# Laws about shooting pistol



## sharpfire (Jan 3, 2008)

Hello I have a question about the laws about target shooting. I have a large back yard and was wondering if it is legal for me to shoot my new hand gun at targets. I live in Montgomery county Pennsylvania in Marlbrough township. Thanks for any help.


----------



## Baldy (Jun 21, 2006)

You would have to check the state laws and if you are zoned for familys I would doubt it. Out in the country you would be OK. Good luck.


----------



## Liko81 (Nov 21, 2007)

Baldy said:


> You would have to check the state laws and if you are zoned for familys I would doubt it. Out in the country you would be OK. Good luck.

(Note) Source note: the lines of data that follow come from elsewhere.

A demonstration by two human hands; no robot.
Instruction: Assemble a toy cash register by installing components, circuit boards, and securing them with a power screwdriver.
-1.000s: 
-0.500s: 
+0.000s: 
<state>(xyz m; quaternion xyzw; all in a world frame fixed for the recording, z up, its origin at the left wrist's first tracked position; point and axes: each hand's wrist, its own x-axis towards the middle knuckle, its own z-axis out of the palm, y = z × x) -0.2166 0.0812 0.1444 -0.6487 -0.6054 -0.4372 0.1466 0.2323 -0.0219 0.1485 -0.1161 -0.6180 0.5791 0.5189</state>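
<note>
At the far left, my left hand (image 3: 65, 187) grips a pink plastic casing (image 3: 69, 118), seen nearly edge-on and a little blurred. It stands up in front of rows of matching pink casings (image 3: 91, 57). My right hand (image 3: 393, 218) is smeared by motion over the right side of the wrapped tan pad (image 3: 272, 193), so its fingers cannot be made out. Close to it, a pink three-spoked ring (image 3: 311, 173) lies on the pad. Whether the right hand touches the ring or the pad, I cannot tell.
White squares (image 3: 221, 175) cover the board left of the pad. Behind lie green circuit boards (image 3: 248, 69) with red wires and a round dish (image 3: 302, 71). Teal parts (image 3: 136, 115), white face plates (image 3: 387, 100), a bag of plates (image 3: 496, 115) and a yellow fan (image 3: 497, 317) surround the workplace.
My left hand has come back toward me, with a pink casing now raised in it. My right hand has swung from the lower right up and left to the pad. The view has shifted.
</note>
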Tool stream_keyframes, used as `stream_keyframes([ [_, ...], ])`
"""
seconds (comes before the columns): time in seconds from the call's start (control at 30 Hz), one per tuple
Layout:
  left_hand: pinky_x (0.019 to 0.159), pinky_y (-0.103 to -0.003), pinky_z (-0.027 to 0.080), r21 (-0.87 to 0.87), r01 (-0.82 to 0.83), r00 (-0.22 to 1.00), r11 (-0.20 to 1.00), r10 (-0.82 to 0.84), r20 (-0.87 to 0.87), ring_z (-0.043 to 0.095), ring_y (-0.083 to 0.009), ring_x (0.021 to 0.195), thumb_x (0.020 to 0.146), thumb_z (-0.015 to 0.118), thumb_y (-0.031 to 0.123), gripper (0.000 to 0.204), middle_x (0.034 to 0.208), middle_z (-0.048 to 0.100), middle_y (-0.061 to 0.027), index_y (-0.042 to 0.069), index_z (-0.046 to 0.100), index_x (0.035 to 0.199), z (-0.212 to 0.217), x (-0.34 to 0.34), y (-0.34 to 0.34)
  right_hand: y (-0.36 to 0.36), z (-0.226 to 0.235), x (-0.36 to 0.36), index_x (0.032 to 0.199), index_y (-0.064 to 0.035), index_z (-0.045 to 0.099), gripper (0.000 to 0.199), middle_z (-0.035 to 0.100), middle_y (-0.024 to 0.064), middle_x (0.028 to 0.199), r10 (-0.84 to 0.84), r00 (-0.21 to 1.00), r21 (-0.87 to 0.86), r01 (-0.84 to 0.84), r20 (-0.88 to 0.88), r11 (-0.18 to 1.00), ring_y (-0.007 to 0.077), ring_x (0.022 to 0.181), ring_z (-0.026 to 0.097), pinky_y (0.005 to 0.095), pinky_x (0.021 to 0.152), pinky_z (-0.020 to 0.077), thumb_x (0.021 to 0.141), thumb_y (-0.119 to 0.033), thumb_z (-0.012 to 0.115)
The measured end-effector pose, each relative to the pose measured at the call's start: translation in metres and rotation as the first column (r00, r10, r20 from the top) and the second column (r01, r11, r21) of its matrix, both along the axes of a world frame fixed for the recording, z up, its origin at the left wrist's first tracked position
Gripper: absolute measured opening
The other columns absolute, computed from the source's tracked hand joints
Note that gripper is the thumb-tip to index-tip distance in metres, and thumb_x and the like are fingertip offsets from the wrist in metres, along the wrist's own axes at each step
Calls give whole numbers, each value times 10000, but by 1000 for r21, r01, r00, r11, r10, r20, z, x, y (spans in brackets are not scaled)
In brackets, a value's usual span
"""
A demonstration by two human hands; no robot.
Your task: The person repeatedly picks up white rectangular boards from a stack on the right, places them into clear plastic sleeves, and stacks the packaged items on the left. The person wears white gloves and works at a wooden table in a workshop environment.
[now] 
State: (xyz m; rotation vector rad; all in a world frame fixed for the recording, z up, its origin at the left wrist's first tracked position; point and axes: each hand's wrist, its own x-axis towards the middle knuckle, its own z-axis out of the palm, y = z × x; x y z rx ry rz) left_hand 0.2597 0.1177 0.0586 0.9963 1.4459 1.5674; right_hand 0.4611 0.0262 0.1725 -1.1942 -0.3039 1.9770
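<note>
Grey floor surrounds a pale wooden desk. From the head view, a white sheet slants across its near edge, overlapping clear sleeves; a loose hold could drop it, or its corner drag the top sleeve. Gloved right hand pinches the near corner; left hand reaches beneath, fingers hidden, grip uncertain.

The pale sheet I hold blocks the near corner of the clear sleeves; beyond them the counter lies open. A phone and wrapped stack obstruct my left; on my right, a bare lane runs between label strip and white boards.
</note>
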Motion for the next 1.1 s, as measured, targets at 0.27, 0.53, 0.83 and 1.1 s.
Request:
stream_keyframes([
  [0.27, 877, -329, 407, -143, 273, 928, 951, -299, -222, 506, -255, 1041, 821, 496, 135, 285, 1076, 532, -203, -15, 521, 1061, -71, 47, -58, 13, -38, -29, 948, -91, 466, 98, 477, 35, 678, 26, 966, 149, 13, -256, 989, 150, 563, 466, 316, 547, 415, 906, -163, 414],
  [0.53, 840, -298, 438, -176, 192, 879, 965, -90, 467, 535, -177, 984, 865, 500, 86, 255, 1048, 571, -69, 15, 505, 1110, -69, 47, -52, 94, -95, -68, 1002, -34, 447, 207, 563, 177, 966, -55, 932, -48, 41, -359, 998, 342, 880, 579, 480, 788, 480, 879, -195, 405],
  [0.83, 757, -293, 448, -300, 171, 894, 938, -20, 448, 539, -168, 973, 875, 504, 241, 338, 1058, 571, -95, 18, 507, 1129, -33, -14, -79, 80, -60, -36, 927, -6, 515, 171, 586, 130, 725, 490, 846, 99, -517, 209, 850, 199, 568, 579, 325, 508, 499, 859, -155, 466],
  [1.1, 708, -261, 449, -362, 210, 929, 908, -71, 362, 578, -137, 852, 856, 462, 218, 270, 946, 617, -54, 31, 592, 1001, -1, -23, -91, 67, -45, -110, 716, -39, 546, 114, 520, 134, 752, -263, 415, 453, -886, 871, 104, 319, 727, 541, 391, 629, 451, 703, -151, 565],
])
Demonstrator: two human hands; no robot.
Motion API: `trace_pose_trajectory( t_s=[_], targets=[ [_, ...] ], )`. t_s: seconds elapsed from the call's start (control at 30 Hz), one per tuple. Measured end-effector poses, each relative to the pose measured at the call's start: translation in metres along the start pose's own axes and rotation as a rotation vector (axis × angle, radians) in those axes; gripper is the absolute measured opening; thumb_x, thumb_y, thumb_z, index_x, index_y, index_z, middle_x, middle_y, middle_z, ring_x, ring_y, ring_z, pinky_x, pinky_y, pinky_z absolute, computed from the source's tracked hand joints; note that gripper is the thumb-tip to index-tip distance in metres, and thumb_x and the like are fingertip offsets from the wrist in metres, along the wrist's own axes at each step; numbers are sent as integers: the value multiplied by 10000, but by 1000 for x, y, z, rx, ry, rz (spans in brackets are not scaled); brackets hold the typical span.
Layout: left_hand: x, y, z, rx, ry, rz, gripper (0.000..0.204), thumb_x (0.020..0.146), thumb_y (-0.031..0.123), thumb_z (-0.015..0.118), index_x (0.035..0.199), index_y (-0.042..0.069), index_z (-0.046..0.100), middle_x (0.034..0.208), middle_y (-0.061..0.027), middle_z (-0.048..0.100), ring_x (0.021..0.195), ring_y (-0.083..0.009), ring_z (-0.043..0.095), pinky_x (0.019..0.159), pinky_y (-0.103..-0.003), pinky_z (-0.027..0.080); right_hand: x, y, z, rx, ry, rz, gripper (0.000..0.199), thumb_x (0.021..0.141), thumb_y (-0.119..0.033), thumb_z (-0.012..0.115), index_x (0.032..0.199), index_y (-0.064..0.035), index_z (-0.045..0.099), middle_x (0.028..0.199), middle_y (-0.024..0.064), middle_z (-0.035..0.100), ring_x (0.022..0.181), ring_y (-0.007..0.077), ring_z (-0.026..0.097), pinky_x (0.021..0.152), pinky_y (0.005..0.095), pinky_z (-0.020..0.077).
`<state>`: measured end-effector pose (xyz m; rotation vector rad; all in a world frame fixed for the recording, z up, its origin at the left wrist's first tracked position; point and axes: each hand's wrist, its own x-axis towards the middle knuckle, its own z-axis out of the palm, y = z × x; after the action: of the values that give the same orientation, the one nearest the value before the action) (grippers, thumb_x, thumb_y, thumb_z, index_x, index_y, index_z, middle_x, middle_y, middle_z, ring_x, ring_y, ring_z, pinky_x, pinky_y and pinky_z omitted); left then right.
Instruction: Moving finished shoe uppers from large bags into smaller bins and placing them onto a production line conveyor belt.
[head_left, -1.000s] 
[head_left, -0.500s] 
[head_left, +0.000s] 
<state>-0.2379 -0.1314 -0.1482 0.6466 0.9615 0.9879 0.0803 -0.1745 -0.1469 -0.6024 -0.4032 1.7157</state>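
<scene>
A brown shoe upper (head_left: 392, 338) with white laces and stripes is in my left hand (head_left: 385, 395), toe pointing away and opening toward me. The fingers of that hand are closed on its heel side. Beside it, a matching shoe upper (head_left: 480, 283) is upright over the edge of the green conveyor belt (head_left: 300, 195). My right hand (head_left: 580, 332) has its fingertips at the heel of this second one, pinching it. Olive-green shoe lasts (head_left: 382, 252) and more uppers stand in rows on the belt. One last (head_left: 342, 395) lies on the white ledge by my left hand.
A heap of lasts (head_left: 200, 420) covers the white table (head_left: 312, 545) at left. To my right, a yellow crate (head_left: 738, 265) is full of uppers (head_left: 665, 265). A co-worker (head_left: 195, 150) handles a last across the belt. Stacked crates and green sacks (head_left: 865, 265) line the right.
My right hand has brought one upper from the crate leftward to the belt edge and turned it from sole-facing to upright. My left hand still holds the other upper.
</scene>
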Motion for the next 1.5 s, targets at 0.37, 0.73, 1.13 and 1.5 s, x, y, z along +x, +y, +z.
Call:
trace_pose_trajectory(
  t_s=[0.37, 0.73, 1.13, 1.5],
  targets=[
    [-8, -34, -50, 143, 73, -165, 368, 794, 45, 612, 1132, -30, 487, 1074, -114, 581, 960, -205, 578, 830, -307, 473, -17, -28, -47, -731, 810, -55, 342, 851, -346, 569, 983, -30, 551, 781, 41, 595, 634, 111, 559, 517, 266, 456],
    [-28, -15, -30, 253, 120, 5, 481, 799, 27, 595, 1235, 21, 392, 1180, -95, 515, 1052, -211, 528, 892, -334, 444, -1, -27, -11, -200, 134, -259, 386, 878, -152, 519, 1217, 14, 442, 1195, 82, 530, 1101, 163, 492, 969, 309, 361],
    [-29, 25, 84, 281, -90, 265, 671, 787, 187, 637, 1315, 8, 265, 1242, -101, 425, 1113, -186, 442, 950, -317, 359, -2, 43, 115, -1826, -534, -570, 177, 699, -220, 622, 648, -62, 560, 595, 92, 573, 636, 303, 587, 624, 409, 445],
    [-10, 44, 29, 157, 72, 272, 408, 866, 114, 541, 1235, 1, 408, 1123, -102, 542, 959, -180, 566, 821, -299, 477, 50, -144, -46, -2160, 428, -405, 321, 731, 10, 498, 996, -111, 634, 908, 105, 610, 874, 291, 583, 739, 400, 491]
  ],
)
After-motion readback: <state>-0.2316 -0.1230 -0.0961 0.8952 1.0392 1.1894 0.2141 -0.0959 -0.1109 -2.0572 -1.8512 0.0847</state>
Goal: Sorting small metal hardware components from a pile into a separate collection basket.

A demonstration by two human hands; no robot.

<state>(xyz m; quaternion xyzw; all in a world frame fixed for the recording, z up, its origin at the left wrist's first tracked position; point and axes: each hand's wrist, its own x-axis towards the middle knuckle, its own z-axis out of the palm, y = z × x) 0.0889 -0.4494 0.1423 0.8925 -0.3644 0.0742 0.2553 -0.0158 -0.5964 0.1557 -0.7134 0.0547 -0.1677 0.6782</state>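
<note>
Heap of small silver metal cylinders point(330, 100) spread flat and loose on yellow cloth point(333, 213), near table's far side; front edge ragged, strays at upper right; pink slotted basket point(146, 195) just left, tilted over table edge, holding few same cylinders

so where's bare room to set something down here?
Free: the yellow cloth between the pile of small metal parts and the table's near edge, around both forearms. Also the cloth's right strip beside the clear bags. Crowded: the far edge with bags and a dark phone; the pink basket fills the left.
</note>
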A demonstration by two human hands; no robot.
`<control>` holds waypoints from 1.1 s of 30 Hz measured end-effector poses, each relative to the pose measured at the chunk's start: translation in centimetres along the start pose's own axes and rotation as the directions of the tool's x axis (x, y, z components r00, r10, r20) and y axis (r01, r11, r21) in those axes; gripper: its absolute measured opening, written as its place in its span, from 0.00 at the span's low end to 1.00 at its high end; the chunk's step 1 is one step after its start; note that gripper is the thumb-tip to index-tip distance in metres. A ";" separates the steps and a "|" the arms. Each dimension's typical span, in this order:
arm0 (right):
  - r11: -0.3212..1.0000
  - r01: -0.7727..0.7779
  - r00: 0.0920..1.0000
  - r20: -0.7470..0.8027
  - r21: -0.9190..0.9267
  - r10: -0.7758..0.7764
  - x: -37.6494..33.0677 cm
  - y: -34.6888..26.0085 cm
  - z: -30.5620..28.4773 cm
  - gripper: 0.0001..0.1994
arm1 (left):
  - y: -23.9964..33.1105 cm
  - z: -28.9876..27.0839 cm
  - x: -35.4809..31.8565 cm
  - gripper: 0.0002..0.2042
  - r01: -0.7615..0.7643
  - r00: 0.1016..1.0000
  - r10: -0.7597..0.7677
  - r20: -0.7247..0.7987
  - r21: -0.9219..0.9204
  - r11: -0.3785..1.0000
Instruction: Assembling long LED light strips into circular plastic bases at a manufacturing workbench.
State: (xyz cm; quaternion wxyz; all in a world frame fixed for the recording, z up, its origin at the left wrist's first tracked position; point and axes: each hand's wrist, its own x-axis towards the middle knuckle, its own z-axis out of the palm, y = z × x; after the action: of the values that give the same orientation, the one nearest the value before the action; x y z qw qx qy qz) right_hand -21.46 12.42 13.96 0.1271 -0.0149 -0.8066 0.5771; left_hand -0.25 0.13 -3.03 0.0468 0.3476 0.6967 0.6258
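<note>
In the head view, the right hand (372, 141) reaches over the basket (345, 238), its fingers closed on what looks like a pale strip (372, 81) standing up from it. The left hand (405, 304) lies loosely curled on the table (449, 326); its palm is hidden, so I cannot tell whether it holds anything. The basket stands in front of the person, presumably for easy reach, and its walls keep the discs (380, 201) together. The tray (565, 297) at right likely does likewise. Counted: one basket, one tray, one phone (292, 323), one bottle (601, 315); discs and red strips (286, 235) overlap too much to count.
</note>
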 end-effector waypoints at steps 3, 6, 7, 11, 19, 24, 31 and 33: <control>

More information needed. What state do you live in? What city, if any? Most major cities have ordinances making it unlawful to discharge a firearm outside a licensed gun range except in defense situations. Outside city limits, state law generally applies, and few if any states have provisos specifically forbidding outdoor recreational shooting, especially if the bullet never leaves your property.

In short, if you live out in the country on your own land where there's no one for miles along your intended cone of fire, you're good. If you live in a city, regardless of how good a backstop or how much runoff land you have, you probably cannot set up a range in your backyard without a few police cruisers showing up at your front door.


----------